STI: LandScape™ Correlates with REI Customers

Today, Curt relies on both PopStats and LandScape to scout new territories for new stores and assess the status of existing stores. “Our process begins with segmenting our target markets using LandScape, so we can create our forecast models. It’s our critical first step because REI’s customer profiles are extremely segmented in comparison to most other retailers.”

“LandScape segments do an incredible job of correlating to our ideal customer segments,” said Curt. “In fact, the 72 segments’ correlations are so meaningful to REI that the company will ignore a lower population count in a market if it finds a large enough population of its ideal segments.

“LandScape allows us to perform a unique calculation to understand a market with different demographic qualities,” notes Curt. “That’s why it’s become one of the key building blocks in our models when we are researching trade areas where we don’t already have stores.”

Before applying LandScape data to its research, REI processed a year’s worth of transactional data — about one million records — including every sale and every return. It geo-tagged each data point. That showed them where members live, where members shop, and what they buy.

By mapping that data against the retailer’s dominant cluster data, REI was able to assign a score for all 72 segments in LandScape on the segments’ propensity to shop at REI. That allows the company to, simply stated, assign a score to any geographic area and gauge how likely REI is to be successful there. “It’s just as important to know all the segments that score low as to know all of the segments that score high.”

About 15 segments in LandScape deliver the highest probability of being REI customers. However, Curt stresses: “That doesn’t mean that we’ll only put stores where those consumers live. There are many other factors that we consider as well.”

Among the other factors, we are looking at alternative sites where there is no residential customer base. Instead, it’s a place that people travel to for outdoor recreation, like Conway, New Hampshire, and Dylan, Colorado. “Since we’re running out of standard places to open new stores, we’re expanding our search into alternative store locations and types,” explained Curt.
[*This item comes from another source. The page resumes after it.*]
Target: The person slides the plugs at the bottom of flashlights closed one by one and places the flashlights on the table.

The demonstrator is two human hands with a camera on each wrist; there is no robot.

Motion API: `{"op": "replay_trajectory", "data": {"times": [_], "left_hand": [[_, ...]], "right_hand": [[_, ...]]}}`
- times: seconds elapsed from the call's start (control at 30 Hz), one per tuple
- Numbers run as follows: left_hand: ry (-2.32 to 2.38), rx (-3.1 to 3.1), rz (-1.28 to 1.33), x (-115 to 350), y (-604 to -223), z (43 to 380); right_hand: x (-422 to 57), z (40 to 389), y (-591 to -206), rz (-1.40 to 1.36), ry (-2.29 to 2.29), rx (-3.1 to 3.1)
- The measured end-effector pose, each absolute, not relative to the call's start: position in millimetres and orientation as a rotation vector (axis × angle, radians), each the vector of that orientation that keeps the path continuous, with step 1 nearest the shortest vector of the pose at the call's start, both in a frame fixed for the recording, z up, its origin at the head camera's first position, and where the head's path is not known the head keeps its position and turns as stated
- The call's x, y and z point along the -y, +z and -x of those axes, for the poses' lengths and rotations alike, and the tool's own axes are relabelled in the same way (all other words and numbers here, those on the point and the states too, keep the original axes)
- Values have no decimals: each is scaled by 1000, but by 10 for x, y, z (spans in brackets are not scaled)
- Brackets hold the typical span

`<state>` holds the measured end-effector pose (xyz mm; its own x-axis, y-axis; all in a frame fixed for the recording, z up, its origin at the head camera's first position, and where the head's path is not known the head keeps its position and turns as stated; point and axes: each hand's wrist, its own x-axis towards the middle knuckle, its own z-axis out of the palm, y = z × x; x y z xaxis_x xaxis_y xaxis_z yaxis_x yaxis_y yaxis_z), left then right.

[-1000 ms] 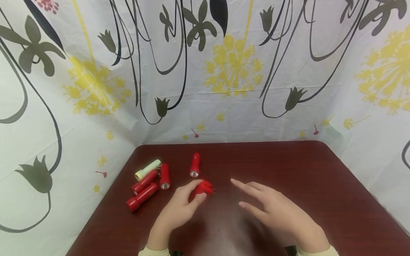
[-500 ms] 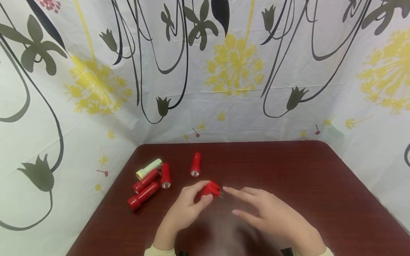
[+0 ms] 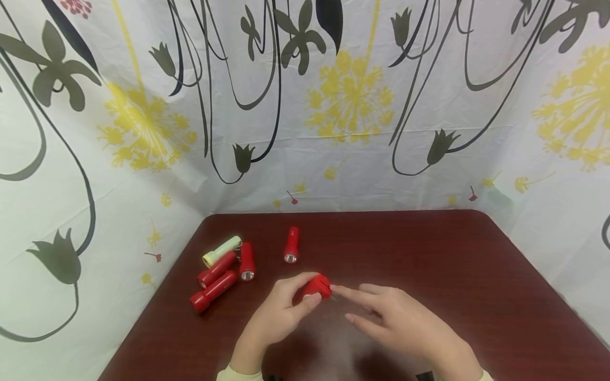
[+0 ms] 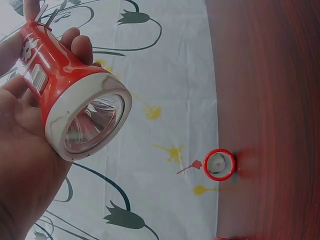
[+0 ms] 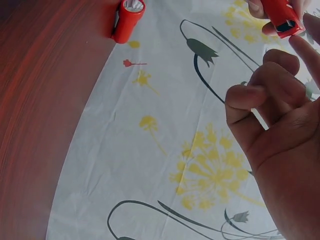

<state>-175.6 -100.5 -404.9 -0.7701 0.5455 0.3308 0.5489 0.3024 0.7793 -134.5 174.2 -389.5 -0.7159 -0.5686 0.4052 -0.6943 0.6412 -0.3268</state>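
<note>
My left hand grips a red flashlight above the table. The flashlight has a white ring round its clear lens and a pale switch on its side. Thin metal prongs show at its tail, which points toward my right hand. That hand's extended index finger reaches the tail end, fingertip right at it. The remaining fingers of the right hand bend loosely in the right wrist view, with nothing between them.
Another red flashlight lies beyond my left hand. To the left are several more: a pale green flashlight beside red flashlights. The dark red table meets a flower-patterned cloth at its back and sides.
My left hand has carried the flashlight a little to the right. My right hand has come left, bringing its index fingertip to the tail. The flashlights on the table have stayed put.
</note>
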Motion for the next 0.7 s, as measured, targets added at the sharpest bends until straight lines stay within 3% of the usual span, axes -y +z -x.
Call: {"op": "replay_trajectory", "data": {"times": [0.7], "left_hand": [[-1505,2412,1099,956,-4050,1715]], "right_hand": [[-1736,1348,-3925,-1067,749,2528]]}}
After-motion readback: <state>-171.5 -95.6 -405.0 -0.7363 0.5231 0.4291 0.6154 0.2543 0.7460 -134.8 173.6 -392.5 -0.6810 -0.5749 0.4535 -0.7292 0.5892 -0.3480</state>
Applying Art and Sciene to Trade Area Analysis

After forecasting its customer segments, Curt moves onto trade area analysis, relying on PopStats to compile relevant data on each trade area’s demographic characteristics. “The purpose of this analysis is to determine if a strategically validated relationship exists between the site’s attributes and our ideal store performance.”

REI’s site analysis includes three typical scenarios:

  1. Model Validation – In a normal trade area, “we track the prediction using variables such as trade area capture rates, sales per population, and total sales per household.”
  2. Increase Forecast – Some markets need a manual boost in estimates for a variety of reasons, such as Burlington, Vermont. “Not surprisingly, REI’s capture rate is very high there,” noted Newsome. “Almost everyone is a potential customer. Plus, we get a bump from the local university.”
  3. Decrease Forecast – If a market looks different demographically or has a lower population, Newsome will manually lower the forecast. “For example, in Salem, Oregon we decided to open a smaller store. Today, it’s a good steady performer.”

So how accurate is REI’s new market analysis processes? “We haven’t measured the raw model yet, but we’ve opened about 30 new stores using this methodology. We’ve only under predicted by about three percent of the time, which is great compared to the industry standard of 15 percent.”

Interestingly, in REI’s over 80-year history the company has rarely closed a store. But in 2015 the company closed its first one and has relocated a couple of stores since then. Newsome is so confident with his current research process that he says: “If we had the model we have now when he opened that now-closed store, we never would have opened it in the first place.”

Backed by trade area research it can trust, REI plans to continue opening new stores at a pace of anywhere from two to 12 per year.